(Not) Preparing for an Unemployment Apocalypse

Before becoming the world’s most hated oligarch, Elon Musk was at the cutting edge of some very civic-minded technologies: renewable energy storage to combat climate change, launching 7,000 satellites to bring the information age to developing countries, building mind/machine interfaces so people can parse vastly more of that information.

He even said, shortly before he became mega-MAGA, that the recent boom in artificial intelligence will render jobs obsolete, so the world will need a very “high” universal basic income. UBI? That’s socialism! The world’s No. 1 capitalist and enemy of empathy actually endorsed giving people money for nothing.

Around that time, Trump’s enduring success with “the poorly educated” he “loved” might have prompted Musk to think people might actually be frightened the future he envisions. So, he went from progressive to populist and started attacking that oppressor we all love to hate: our government. Which is also the thing that protects the poorly educated from tech bros like Musk who “move fast and break things.”

Granted, this guy only speaks in hyperbole these days, so taking any one statement from his firehose of opinions risks exaggeration. But Musk’s concern over mass unemployment in a world being technologically and digitally transformed is widespread for a reason.

For 17 years, my job involved getting a working understanding of how information flowed through every imaginable enterprise and how software is automating that process. I would then produce articles a six-year-old could understand, proclaiming the profound power of this software to save time and money.

I interviewed church secretaries and non-profit executives; car battery and tire recyclers; pet-groomers and shipping executives; HR directors and doctors. Let’s not forget our beloved bureaucrats at every level of government in every country.

These are the credentials I cite in saying Musk is correct. Computer automation will bring job elimination on a scale unimaginable to anyone who thinks the current president is going to Make America Great Again by bringing back jobs computers do far faster, better, and more affordably.

Unfortunately, when I try to make this argument to those with even a passing understanding of the subject, I’m hit with the same reply: I’m a Luddite who doesn’t realize that every technological enhancement to workplace productivity only opens other avenues of opportunity for ever more productivity for ever more people.

Leaving aside for now the more existential questions about what exactly is being produced, and why we need more, let’s just focus on automation. Outside of our own jobs, we are all much more interested in products than their production, as the latter is excruciatingly boring to anyone not doing it.

Yet, production, aka our jobs, defines humanity at least as much as art, love, family, and all the other things we desperately cite when distancing ourselves from the rest of the animal kingdom. It comprises half or more of our existence, and it’s all being automated. Not just for one product, all products. How do you make Joe-the-Plumber and Soccer Mom embrace this brave new world?

This is why the remark from Musk struck me so. Universal basic income may be antithetical to the country’s work ethic, but it is the only means of addressing humanity’s basic needs once automation renders our cogs unnecessary in the machinery of life.

The countless impediments to automation that lie in the centuries of siloed information stored in filing cabinets and libraries the world over are coming down.
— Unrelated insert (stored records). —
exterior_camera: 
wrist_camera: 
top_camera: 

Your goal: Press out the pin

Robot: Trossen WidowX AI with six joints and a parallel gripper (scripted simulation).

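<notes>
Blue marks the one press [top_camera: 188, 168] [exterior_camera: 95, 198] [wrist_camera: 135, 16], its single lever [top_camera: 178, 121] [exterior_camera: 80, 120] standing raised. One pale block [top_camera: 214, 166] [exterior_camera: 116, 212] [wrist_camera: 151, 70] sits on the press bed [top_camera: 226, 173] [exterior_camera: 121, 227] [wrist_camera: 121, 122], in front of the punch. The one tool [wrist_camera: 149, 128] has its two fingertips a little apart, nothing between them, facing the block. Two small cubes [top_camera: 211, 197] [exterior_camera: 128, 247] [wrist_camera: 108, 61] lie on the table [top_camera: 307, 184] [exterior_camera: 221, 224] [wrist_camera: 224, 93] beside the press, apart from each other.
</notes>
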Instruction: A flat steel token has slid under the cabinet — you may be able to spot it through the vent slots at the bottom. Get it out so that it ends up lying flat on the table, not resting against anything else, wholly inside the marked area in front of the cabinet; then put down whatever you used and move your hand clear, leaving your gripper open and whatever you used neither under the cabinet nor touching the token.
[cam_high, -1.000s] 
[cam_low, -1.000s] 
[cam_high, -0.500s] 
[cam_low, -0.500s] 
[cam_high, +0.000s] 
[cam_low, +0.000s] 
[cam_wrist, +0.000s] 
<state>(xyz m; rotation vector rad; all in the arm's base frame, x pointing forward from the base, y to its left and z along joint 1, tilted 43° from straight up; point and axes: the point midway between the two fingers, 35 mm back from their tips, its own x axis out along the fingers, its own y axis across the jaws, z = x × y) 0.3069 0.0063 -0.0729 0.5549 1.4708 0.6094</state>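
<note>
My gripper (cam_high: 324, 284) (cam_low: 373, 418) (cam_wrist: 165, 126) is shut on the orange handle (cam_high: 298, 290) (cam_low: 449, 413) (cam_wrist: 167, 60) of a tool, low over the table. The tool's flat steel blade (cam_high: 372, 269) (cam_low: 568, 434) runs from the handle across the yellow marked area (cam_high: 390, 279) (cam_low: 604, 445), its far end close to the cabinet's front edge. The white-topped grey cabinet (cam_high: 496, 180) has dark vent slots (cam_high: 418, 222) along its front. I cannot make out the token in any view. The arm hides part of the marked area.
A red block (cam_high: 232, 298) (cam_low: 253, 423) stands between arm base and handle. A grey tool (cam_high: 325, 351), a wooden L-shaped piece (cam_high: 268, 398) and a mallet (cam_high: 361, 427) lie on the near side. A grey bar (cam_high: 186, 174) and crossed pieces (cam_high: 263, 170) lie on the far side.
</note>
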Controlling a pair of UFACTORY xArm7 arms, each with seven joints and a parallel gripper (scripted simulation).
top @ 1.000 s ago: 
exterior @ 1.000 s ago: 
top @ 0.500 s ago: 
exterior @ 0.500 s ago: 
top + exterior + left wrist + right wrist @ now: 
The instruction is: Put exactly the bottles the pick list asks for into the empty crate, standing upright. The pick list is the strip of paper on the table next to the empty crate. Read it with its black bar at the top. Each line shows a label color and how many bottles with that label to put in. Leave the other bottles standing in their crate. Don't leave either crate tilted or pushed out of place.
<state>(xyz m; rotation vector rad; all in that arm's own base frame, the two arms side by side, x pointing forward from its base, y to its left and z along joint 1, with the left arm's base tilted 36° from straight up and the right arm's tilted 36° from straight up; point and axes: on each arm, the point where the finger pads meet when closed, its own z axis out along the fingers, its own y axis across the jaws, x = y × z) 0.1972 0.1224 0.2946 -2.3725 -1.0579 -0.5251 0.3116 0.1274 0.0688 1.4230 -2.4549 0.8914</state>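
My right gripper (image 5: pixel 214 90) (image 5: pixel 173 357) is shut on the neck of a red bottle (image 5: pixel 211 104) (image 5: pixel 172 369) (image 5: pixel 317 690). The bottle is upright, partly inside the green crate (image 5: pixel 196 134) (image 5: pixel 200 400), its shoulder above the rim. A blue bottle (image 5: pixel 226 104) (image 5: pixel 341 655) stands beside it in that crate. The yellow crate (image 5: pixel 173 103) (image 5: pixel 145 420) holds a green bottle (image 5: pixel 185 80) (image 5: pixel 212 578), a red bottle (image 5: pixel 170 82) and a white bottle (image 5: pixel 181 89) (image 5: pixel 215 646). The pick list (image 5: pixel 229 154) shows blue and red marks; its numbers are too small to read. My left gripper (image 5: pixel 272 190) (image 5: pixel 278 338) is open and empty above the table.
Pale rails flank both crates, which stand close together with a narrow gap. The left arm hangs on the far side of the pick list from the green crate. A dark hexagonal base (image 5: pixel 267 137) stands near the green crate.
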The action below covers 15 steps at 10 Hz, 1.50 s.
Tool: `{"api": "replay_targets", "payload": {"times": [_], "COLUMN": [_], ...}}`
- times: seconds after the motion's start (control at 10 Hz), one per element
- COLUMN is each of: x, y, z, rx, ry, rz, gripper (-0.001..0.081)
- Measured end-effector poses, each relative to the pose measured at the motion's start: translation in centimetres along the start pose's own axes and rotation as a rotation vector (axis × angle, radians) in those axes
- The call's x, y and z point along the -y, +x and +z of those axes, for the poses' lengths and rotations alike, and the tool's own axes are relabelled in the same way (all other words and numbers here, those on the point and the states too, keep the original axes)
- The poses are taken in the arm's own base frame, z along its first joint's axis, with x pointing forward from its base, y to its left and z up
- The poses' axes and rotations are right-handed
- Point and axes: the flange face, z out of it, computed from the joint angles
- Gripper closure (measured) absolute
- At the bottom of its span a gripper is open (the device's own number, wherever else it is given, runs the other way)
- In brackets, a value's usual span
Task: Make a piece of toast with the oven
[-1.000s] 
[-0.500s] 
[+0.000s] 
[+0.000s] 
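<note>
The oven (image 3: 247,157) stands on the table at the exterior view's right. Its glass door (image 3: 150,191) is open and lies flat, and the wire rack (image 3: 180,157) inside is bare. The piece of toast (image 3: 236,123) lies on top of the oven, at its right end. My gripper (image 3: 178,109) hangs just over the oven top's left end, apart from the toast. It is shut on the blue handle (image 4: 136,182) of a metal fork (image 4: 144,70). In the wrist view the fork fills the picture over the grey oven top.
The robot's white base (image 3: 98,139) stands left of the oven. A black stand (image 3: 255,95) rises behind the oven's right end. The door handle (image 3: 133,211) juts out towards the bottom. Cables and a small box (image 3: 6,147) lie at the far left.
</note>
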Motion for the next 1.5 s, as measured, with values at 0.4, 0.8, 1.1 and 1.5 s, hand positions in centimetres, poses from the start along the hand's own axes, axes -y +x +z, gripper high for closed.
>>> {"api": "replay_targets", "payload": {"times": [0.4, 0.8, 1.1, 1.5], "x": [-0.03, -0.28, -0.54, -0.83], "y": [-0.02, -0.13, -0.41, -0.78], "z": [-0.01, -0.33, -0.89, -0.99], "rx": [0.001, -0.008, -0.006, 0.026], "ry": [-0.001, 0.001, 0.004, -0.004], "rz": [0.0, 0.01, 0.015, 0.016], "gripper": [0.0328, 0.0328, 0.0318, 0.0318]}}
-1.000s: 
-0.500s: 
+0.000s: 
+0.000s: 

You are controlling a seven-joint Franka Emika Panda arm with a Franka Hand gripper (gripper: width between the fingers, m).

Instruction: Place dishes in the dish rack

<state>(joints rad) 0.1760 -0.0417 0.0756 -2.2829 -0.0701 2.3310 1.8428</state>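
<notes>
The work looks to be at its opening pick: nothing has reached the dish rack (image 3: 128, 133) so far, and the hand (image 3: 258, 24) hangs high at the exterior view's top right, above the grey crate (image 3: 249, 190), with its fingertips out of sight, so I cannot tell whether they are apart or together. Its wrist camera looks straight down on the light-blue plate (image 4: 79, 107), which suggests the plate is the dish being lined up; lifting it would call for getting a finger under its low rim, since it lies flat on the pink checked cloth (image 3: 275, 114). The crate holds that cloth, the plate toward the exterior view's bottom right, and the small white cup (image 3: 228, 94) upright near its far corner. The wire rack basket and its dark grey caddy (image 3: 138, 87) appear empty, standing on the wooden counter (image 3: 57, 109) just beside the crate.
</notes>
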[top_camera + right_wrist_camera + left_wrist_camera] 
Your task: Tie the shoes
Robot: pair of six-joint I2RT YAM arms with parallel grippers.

Fast. When you add artificial intelligence into the mix, this digital transformation of so much of our raison d’etre will hit warp speed.

And what is the leader of the free world doing to prepare for this unemployment apocalypse? Making damn sure the proceeds for all that increased productivity go into as few pockets as possible. It’s “Soylent Green” meets “The Matrix.”

Sure, the theft of decades of public contribution to building government agencies that are now being stripped down and sold for spare parts to Trump’s friends pisses me off royally. But destroying those agencies as we hurtle headlong into mass unemployment of the very people who ushered in this madness without any provision for their well-being is going to piss off a lot of people.